When I try to extract certain PDF files I get a UnicodeDecodeError like you can see here: https://codeshare.io/WdNz6E. The problem is, if I run the website locally via the development server, the same PDF files are no problem for Textract and the program runs without errors. The versions of Flask 1.1.2 and Textract 1.6.3 are the same. Python is version 3.8.2 locally and 3.8 used in Pythonanywhere. With Pycharm version 2020.3.5 in Big Sur 11.4 the Flask app runs flawless on the development server.

This is the function used to extract the pdf files:

def get_numbers(file_path):
    output = ''
    pdf_string = str(textract.process(file_path))
    numbers_list = re.sub('\D', ' ', pdf_string).split()
    for x in numbers_list:
        if len(x) == 8 and x not in output:
            output += f'{x} '
    return output.rstrip()

What is the exact error you see in your error log?

You can see the error in the codeshare.io link I provided.

The link doesn't work.

Did you accidentally copy the . at the end of link? It works for me. Anyway here is the error:

2021-06-09 17:00:16,030: Exception on / [POST]
Traceback (most recent call last):
  File "/usr/lib/python3.8/site-packages/flask/app.py", line 2446, in wsgi_app
    response = self.full_dispatch_request()
  File "/usr/lib/python3.8/site-packages/flask/app.py", line 1951, in full_dispatch_request
    rv = self.handle_user_exception(e)
  File "/usr/lib/python3.8/site-packages/flask/app.py", line 1820, in handle_user_exception
    reraise(exc_type, exc_value, tb)
  File "/usr/lib/python3.8/site-packages/flask/_compat.py", line 39, in reraise
    raise value
  File "/usr/lib/python3.8/site-packages/flask/app.py", line 1949, in full_dispatch_request
    rv = self.dispatch_request()
  File "/usr/lib/python3.8/site-packages/flask/app.py", line 1935, in dispatch_request
    return self.view_functions[rule.endpoint](**req.view_args)
  File "./flask_app.py", line 18, in my_page
    output_data = get_numbers(file_path)
  File "./processing.py", line 7, in get_numbers
    pdf_string = str(textract.process(file_path))
  File "/usr/lib/python3.8/site-packages/textract/parsers/__init__.py", line 77, in process
    return parser.process(filename, encoding, **kwargs)
  File "/usr/lib/python3.8/site-packages/textract/parsers/utils.py", line 47, in process
    unicode_string = self.decode(byte_string)
  File "/usr/lib/python3.8/site-packages/textract/parsers/utils.py", line 65, in decode
    return text.decode(result['encoding'])
  File "/usr/lib/python3.8/encodings/cp1254.py", line 15, in decode
    return codecs.charmap_decode(input,errors,decoding_table)
UnicodeDecodeError: 'charmap' codec can't decode byte 0x9e in position 9201: character maps to <undefined>

[edit by admin: formatting]

How are you getting the PDF files?

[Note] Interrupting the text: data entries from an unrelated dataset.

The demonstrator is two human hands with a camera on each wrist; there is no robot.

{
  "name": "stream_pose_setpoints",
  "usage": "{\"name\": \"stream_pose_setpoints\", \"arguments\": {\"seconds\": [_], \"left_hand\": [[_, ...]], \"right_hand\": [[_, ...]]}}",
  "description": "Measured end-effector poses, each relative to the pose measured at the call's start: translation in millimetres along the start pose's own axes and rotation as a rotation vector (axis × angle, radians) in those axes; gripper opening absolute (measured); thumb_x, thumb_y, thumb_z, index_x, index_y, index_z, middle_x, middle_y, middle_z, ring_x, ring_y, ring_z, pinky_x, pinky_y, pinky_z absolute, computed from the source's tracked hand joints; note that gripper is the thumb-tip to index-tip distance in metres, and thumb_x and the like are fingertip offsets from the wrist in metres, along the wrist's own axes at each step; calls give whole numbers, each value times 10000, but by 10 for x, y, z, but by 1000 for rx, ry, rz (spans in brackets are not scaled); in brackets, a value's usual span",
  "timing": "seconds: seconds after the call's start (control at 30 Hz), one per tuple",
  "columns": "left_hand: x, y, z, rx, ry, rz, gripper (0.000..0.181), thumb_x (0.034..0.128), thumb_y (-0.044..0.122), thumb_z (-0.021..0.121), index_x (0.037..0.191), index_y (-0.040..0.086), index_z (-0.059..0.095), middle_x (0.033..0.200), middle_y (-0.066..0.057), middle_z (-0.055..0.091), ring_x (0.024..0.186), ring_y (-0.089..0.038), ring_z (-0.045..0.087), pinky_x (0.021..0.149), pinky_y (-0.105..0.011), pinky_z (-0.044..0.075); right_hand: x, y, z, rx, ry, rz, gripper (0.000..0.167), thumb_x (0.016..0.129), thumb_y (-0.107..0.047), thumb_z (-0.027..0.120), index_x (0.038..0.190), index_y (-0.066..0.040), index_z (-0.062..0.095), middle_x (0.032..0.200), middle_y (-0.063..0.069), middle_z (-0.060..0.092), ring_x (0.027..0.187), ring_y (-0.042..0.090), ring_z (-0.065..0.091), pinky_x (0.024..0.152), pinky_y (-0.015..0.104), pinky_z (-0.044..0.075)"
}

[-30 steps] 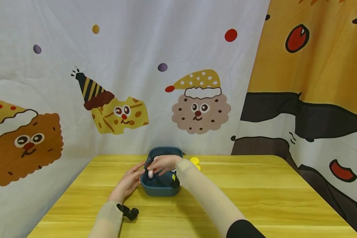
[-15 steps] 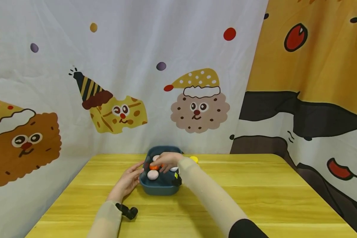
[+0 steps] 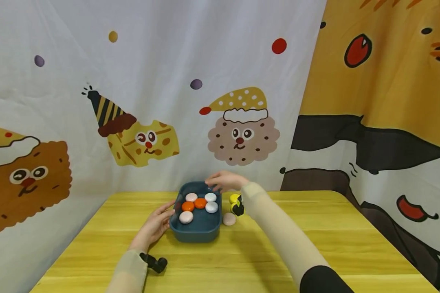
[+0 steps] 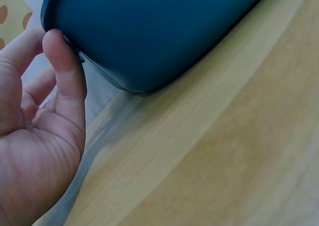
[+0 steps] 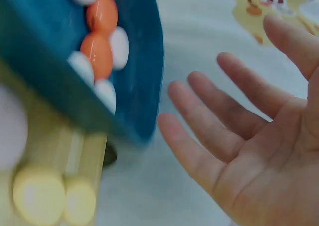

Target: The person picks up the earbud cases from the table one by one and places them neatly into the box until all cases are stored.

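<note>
A dark blue plastic bin (image 3: 194,237) stands near the back of the table. Inside lie smooth rounded discs: orange ones (image 3: 188,206), white ones (image 3: 211,207) and pale pink ones (image 3: 185,217). My left hand (image 3: 157,224) touches the bin's left side with extended fingers; in the left wrist view its thumb (image 4: 62,61) rests against the outer wall. Over the far right corner of the bin hovers my right hand (image 3: 227,181), palm bare and fingers spread in the right wrist view, holding nothing.
Right of the bin, a pink disc (image 3: 229,219) and yellow discs (image 3: 234,198) lie on the wooden table (image 3: 297,240), the yellow ones partly hidden by the right wrist's camera. A printed cloth (image 3: 161,61) hangs behind the table's back edge.
My right hand has let go of a pink disc, which lies flat in the bin, touched around the orange discs, then lifted out toward the back right. My left hand stays at the bin.
</note>
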State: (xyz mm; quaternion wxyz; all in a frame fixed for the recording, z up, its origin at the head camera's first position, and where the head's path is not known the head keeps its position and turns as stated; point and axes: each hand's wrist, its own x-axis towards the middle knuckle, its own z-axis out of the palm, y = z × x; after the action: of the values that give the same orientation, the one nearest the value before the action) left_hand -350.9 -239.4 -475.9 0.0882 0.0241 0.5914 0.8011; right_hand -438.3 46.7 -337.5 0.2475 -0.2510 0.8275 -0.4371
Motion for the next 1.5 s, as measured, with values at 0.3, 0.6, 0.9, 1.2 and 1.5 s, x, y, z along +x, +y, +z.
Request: {"name": "stream_pose_setpoints", "arguments": {"seconds": [0.3,0.6,0.9,1.2,1.5], "left_hand": [[-44,-46,-23,9,6,-1,632,985,144,577,1536,82,273,1101,-68,633,691,-87,586,610,-196,494],[-43,-63,-43,4,-5,8,636,989,140,567,1537,61,254,899,7,636,609,-54,572,566,-170,482],[-23,-29,-2,-15,-11,-20,630,992,125,563,1540,78,256,925,-2,645,625,-58,577,559,-168,480],[6,22,-20,6,0,15,618,993,105,549,1535,53,257,1004,-16,639,690,-71,599,599,-189,495],[-2,8,9,-16,-19,10,647,988,104,561,1542,52,230,1009,-20,648,687,-67,601,593,-181,492]], "right_hand": [[-169,359,-266,-47,105,-47,436,971,-293,599,1351,-81,573,1351,156,548,1197,328,540,993,541,409],[-354,654,-203,-41,139,-68,460,898,-275,695,1299,-66,612,1302,104,592,1135,238,572,973,554,417],[-495,1010,10,-28,105,-42,483,877,-191,713,1306,-5,592,1302,169,583,1143,244,566,913,516,468],[-513,1031,167,-50,98,-74,566,831,-205,758,1325,2,574,1332,169,557,1169,299,551,921,442,474],[-454,1067,310,-114,90,-80,553,782,-108,786,1282,34,599,1291,156,592,1121,308,578,941,398,465]]}}
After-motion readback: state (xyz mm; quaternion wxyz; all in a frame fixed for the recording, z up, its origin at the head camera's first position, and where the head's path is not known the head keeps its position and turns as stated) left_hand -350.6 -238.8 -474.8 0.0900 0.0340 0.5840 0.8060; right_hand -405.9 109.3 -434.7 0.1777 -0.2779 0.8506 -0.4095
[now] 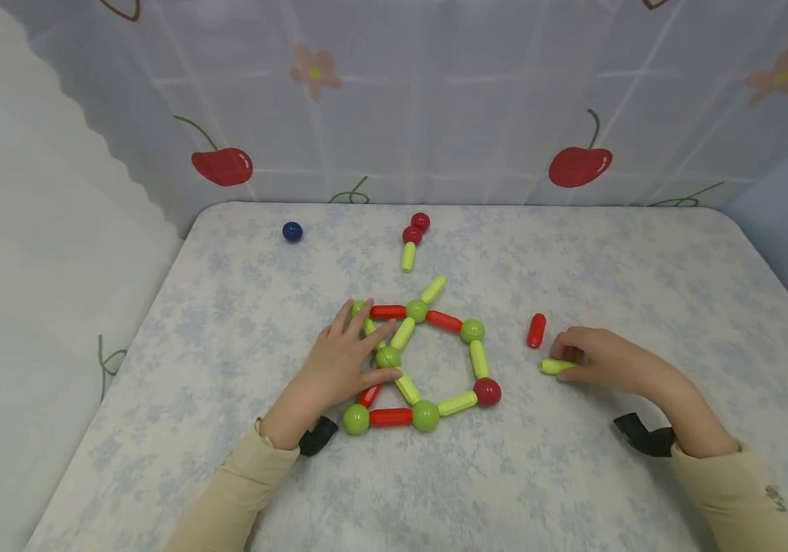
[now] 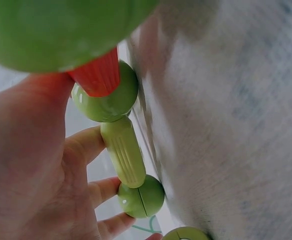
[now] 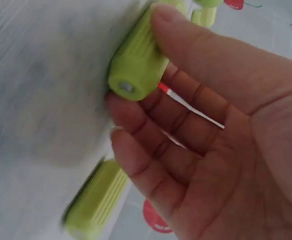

Are they something you're uploading to the filesystem yourself (either through our web interface, or through some kind of post action on your Flask site)? Or are they something that -- say -- you're downloading with requests from some other site?

I am uploading them myself.

It looks like there's some discussion on an issue on the textract github that might help you: https://github.com/deanmalmgren/textract/issues/164

I read through the github issue and couldn't really find a solution to my problem. I think the problem is more about why it works on the development server and why it doesn't work on the website. Maybe we should just try to reset my website completely.

Sure, you can try that.